If you’ll tolerate a little nostalgia here, we can take a journey together back to the 90s. Buffy was in her first season of slaying vampires, trip hop was all the rage, those huge parachute jeans were everywhere, and I attended my first gay pride parade. I was still in high school and I’d been out of the closet since the 9th grade, but at the time I was one of the few, if not the only, openly gay kids at my school. Even though I was the butt of a lot of verbal harassment and flying objects in the hallways, I didn’t have it that bad compared to a lot of other LGBT kids. I had a strong group of supportive friends and we didn’t hesitate in telling everyone to fuck off if they had a problem, but I still looked forward to that parade like you wouldn’t believe. Here was a whole day devoted to people like me. For once, here was a place where I wouldn’t be the only one. Plus, the Murmurs were playing.

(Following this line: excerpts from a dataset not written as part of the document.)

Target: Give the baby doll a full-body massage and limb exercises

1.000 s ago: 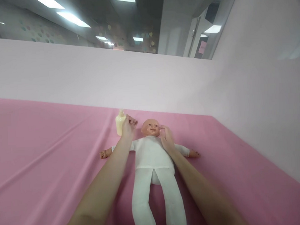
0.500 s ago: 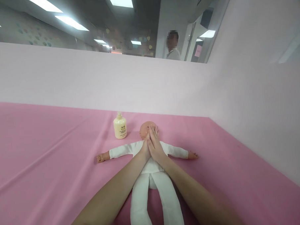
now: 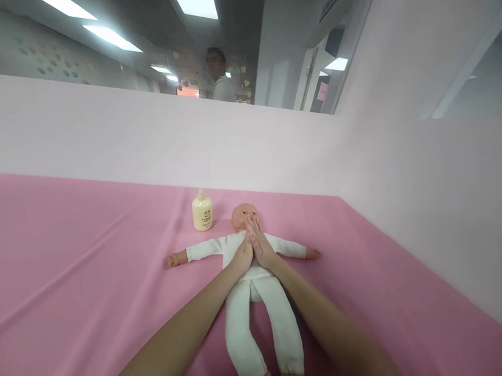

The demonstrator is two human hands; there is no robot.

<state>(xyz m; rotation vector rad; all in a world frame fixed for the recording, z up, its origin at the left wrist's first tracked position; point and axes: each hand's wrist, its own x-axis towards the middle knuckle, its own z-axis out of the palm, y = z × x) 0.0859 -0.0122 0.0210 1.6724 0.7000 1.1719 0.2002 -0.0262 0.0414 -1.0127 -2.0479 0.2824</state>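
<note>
— Item one, the largest?

— The table point(image 3: 72, 284), covered all over with a pink cloth that shows long soft creases. A pale pink partition point(image 3: 149, 142) stands along its far edge and turns down the right side. Above the partition, a person point(image 3: 219, 81) in a white top is visible behind glass, well apart from my work.

— Item two?

— The baby doll point(image 3: 256, 298), lying face up in the middle of the table, dressed in a white suit. Arms spread out flat to either side, bare hands showing at the cuffs; legs pointing toward me, slightly apart. The head lies at the far end, nearest the partition.

— Your hands?

— My left hand point(image 3: 242, 256) rests flat on the doll's chest, fingers point(image 3: 246, 245) together and stretched out, clamped on nothing. My right hand point(image 3: 259, 243) lies just beside it, touching it along the inner edge; its fingers point(image 3: 252, 224), close together and extended, reach up over the doll's chin and mouth. Neither hand grips anything; both simply press open-palmed on the doll.

— Containers?

— One: a cream-yellow bottle point(image 3: 202, 211), upright on the table just left of the doll's head, close to it but not touching. Cap on, small printed label facing me. The wall is opaque, so I cannot tell what is inside or how full it is.
</note>
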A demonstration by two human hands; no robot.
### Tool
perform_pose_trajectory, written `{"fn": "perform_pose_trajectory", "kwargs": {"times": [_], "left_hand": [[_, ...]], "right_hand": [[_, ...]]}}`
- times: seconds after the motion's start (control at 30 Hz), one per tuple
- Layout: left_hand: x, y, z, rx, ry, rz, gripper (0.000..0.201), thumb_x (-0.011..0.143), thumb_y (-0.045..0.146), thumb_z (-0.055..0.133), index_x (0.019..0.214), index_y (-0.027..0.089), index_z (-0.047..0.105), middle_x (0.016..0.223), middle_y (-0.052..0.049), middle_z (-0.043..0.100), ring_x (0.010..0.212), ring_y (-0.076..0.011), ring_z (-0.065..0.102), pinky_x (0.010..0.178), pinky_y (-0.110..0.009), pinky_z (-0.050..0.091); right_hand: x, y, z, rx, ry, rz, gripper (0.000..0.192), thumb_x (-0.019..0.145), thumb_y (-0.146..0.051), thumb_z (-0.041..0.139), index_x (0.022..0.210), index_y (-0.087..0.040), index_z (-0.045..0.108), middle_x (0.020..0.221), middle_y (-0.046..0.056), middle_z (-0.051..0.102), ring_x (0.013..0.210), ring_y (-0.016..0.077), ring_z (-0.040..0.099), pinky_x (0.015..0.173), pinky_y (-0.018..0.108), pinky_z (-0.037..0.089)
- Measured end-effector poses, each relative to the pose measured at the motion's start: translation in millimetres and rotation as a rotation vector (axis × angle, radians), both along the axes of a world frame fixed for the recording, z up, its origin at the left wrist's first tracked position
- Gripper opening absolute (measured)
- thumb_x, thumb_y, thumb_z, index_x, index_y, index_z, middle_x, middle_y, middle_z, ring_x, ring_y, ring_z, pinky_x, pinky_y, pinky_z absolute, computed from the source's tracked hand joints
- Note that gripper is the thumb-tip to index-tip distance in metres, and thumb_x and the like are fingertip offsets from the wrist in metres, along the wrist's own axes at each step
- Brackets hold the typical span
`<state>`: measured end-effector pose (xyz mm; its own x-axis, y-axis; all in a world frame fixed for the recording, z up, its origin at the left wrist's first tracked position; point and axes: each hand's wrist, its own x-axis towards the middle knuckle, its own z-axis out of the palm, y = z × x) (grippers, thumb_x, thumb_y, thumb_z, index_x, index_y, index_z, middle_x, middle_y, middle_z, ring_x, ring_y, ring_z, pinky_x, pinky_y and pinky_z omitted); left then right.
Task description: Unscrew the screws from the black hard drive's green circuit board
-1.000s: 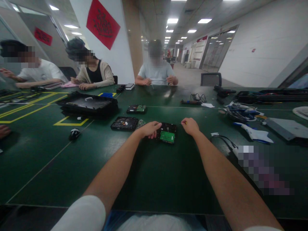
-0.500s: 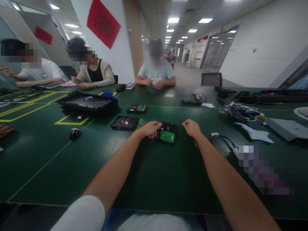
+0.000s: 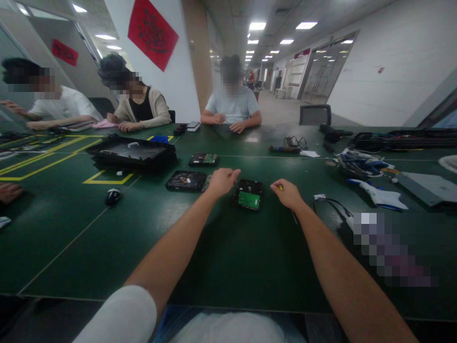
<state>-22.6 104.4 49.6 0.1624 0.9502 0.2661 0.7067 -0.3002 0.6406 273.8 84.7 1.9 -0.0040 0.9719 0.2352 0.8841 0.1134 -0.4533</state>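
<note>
Three hard drives lie on the dark green table, all in its middle stretch. The nearest hard drive sits between the person's two hands: a black rectangular case lying flat, underside up, with a bright green circuit board on the part closest to the person. A second drive, black and opened, lies just to its left, and a third drive, also with a green board showing, rests farther back.

The left hand is raised just beside the nearest drive's left edge, apart from it, fingers loosely curled with the thumb and forefinger stretched forward, holding nothing that can be seen. The right hand is curled narrowly around a slim screwdriver; a bit of yellow shows at the knuckles and a thin dark shaft sticks out below the wrist. This hand lies near the drive's right side, not touching it.

One black computer mouse sits well to the left. One large black tray stands behind it, beside yellow floor-style markings taped on the table. A white tool and a bundle of cables lie to the right.

Three other people sit along the far side, their hands resting on the table; part of one more hand shows at the left edge.
</note>
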Motion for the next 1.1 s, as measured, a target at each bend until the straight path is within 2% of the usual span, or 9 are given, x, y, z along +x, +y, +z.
{"fn": "perform_pose_trajectory", "kwargs": {"times": [0.07, 0.13, 0.27, 0.37, 0.5, 0.6, 0.7, 0.87, 1.1], "left_hand": [[5.4, -2.6, 4.3, -0.071, -0.038, -0.091, 0.052, 0.102, 0.055, 0.044, 0.081, 0.017, 0.072, 0.069, -0.005, 0.07, 0.057, -0.0163, 0.063, 0.059, -0.028, 0.046], [12.3, -7.9, 7.5, -0.058, -0.046, -0.182, 0.046, 0.104, 0.048, 0.042, 0.094, 0.016, 0.074, 0.081, -0.006, 0.075, 0.065, -0.017, 0.067, 0.067, -0.029, 0.051], [13.7, -31.4, 3.8, 0.127, 0.048, -0.271, 0.039, 0.102, 0.043, 0.051, 0.125, 0.019, 0.07, 0.121, -0.011, 0.073, 0.114, -0.0251, 0.066, 0.104, -0.038, 0.049], [-3.5, -52.2, -9.7, 0.161, 0.087, -0.398, 0.049, 0.099, 0.048, 0.055, 0.139, 0.021, 0.061, 0.144, -0.013, 0.061, 0.137, -0.028, 0.052, 0.12, -0.044, 0.039], [-27.3, -60.7, -28.2, 0.111, 0.154, -0.464, 0.085, 0.081, 0.062, 0.074, 0.152, 0.023, 0.047, 0.163, -0.015, 0.039, 0.154, -0.034, 0.033, 0.126, -0.052, 0.029], [-30.6, -54.2, -35.8, 0.058, 0.188, -0.471, 0.104, 0.071, 0.067, 0.081, 0.157, 0.024, 0.041, 0.169, -0.015, 0.028, 0.158, -0.0359, 0.023, 0.128, -0.052, 0.025], [-27.0, -49.6, -39.0, 0.007, 0.191, -0.462, 0.108, 0.073, 0.069, 0.077, 0.159, 0.02, 0.035, 0.171, -0.017, 0.022, 0.159, -0.0355, 0.022, 0.128, -0.05, 0.026], [-21.2, -57.1, -40.0, -0.028, 0.236, -0.461, 0.1, 0.084, 0.067, 0.066, 0.162, 0.018, 0.027, 0.169, -0.018, 0.027, 0.159, -0.035, 0.022, 0.129, -0.052, 0.023], [-12.1, -71.4, -43.0, 0.018, 0.279, -0.374, 0.096, 0.086, 0.063, 0.063, 0.161, 0.014, 0.026, 0.166, -0.021, 0.034, 0.158, -0.0398, 0.02, 0.13, -0.058, 0.016]], "right_hand": [[-0.3, -0.4, 0.6, 0.001, -0.012, 0.003, 0.021, 0.099, -0.037, 0.058, 0.102, -0.021, 0.071, 0.106, 0.006, 0.075, 0.098, 0.0201, 0.067, 0.086, 0.031, 0.048], [-1.5, -1.1, 1.4, -0.002, -0.033, 0.006, 0.02, 0.099, -0.036, 0.058, 0.102, -0.021, 0.07, 0.105, 0.005, 0.075, 0.097, 0.02, 0.067, 0.086, 0.031, 0.048], [-8.9, -3.4, 3.2, -0.012, -0.101, 0.006, 0.017, 0.099, -0.033, 0.058, 0.099, -0.021, 0.07, 0.104, 0.007, 0.072, 0.096, 0.0211, 0.066, 0.085, 0.032, 0.048], [-16.8, -6.0, 3.7, -0.028, -0.147, 0.003, 0.017, 0.099, -0.033, 0.059, 0.099, -0.021, 0.071, 0.106, 0.009, 0.069, 0.092, 0.022, 0.065, 0.081, 0.033, 0.048], [-18.9, -8.4, 3.7, -0.031, -0.179, 0.0, 0.018, 0.099, -0.035, 0.059, 0.1, -0.023, 0.071, 0.108, 0.01, 0.067, 0.091, 0.0221, 0.064, 0.08, 0.034, 0.047], [-13.0, -7.7, 2.9, -0.031, -0.188, 0.001, 0.02, 0.098, -0.039, 0.061, 0.099, -0.022, 0.072, 0.106, 0.009, 0.067, 0.095, 0.0216, 0.063, 0.084, 0.033, 0.047], [-8.1, -6.1, 1.8, -0.033, -0.2, 0.007, 0.019, 0.097, -0.038, 0.062, 0.099, -0.022, 0.073, 0.105, 0.008, 0.068, 0.093, 0.0204, 0.063, 0.085, 0.032, 0.047], [-6.4, -4.9, 2.4, -0.022, -0.214, 0.033, 0.017, 0.097, -0.031, 0.061, 0.101, -0.022, 0.074, 0.106, 0.009, 0.07, 0.095, 0.0216, 0.064, 0.085, 0.032, 0.048], [-3.0, -6.6, 4.3, 0.005, -0.218, 0.087, 0.02, 0.098, -0.024, 0.057, 0.108, -0.019, 0.073, 0.111, 0.009, 0.071, 0.104, 0.0207, 0.065, 0.093, 0.031, 0.047]]}}
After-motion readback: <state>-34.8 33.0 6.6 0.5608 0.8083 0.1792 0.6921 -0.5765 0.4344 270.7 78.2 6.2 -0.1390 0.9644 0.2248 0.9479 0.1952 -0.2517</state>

I will never forget the feeling of walking through those gates. It sounds dramatic and clichéd but a weight was lifted. I knew the second I walked back out at the end of the day that weight would be back, but for those few precious hours it was gone. That’s the tricky thing about stigma: even if you’re aware of what’s going on you’re still constantly fighting and pushing against the messages. You’re trying to hold your head above the water and it’s exhausting. So these events are like water wings. While you’re there you can just kind of float for a while and relax. If these events served no other purpose, they would still be worth every penny and every second of time they took to plan.

While these events help a person relax, they also help energize. You can look around and see not only what you’re fighting for but also who you’re fighting for. It’s not just about you and your struggle anymore; it’s about a whole community standing side by side. Maybe it won’t last beyond that day, but that sense of solidarity is very real and very powerful. It may look like “flaunting” from the outside, but this is our chance to say, “Guess what world? Despite your best efforts we’re not going anywhere without a fight.” There are also tons of political groups and petitions and campaigns, which is a great way to learn about other causes worth fighting for. So yeah, when you leave for the day that weight falls back in place, but it might not seem so heavy because you’re not carrying it alone anymore. I know it made a difference for me.

So, “Why pride parades?” Because we’re mad as hell and we’re not going to take it anymore? Because we’re just trying to show the world how we live our lives? Because we just want the same rights and respect as everyone else? Because we’re here, we’re queer, and you should get used to it? The parade’s my day off, so you’ll have to figure it out. But when you do, feel free to join the fun.